The `ClientSideCacheConfig` object accepts the following options to tune the
cache:

| Name | Description |
| :-- | :-- |
| `MaxEntries` | The maximum number of entries the cache can hold. Zero or negative means unlimited. If both `MaxEntries` and `MaxMemoryBytes` are unlimited, `MaxEntries` defaults to 10,000 so the cache cannot grow without bound. |
| `MaxMemoryBytes` | An approximate memory limit for the cache. Zero means unlimited. |
| `DrainInterval` | (`CSCStrategySharedTracking` only) How often the background drainer scans idle connections and applies buffered invalidations to the shared cache. The default is 5ms and the minimum is 1ms. |
| `MaxStaleness` | The hard upper bound on how long a cached entry can be served after the underlying data has changed. Zero means no explicit bound (the drain interval still applies). |

### Monitoring the cache

Use the `CSCStats()` method to read the cumulative cache hit and miss counts
for a client:

```go
hits, misses := client.CSCStats()
fmt.Printf("Cache hits: %d, misses: %d\n", hits, misses)
```

Process-wide totals are also available via the package-level functions
`redis.CommandStats()` (served-command hits and misses),
`redis.CacheAdmissionRejects()` (entries rejected on admission), and
`redis.RESPInvalidationBytesRead()` (bytes of invalidation key names read).

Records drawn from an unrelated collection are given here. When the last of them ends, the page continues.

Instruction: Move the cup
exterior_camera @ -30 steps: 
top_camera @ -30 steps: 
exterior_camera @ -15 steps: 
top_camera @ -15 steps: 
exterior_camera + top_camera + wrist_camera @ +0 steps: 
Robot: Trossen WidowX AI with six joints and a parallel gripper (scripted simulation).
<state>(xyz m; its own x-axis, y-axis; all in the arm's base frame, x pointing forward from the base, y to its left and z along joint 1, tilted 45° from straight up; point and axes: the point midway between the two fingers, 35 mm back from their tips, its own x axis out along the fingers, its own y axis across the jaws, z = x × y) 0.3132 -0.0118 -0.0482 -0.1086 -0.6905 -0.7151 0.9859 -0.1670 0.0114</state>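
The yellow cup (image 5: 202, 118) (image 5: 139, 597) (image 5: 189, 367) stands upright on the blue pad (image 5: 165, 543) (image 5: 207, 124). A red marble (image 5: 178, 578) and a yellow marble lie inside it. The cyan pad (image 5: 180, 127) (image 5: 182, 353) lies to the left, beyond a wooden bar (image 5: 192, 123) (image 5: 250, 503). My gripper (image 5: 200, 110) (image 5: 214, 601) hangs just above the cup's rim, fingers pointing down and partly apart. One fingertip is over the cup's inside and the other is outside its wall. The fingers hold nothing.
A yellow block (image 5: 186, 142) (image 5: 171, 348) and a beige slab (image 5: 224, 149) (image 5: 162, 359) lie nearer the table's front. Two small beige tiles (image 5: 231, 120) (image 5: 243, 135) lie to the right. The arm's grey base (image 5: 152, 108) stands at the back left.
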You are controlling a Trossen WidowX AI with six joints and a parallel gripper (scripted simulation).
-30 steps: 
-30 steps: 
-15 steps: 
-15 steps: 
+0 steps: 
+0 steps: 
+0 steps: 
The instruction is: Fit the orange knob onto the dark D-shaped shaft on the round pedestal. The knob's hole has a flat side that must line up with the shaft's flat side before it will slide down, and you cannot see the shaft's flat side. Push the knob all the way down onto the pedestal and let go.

{{< note >}}To supply your own cache implementation, set the `ClientSideCache`
option instead of `ClientSideCacheConfig`. An explicit `ClientSideCache` is
honoured by the `CSCStrategySharedTracking` and `CSCStrategyBroadcast`
strategies. `CSCStrategyPerConnection` always builds a private cache per
connection from `ClientSideCacheConfig` and ignores an explicit
`ClientSideCache` (with a log warning).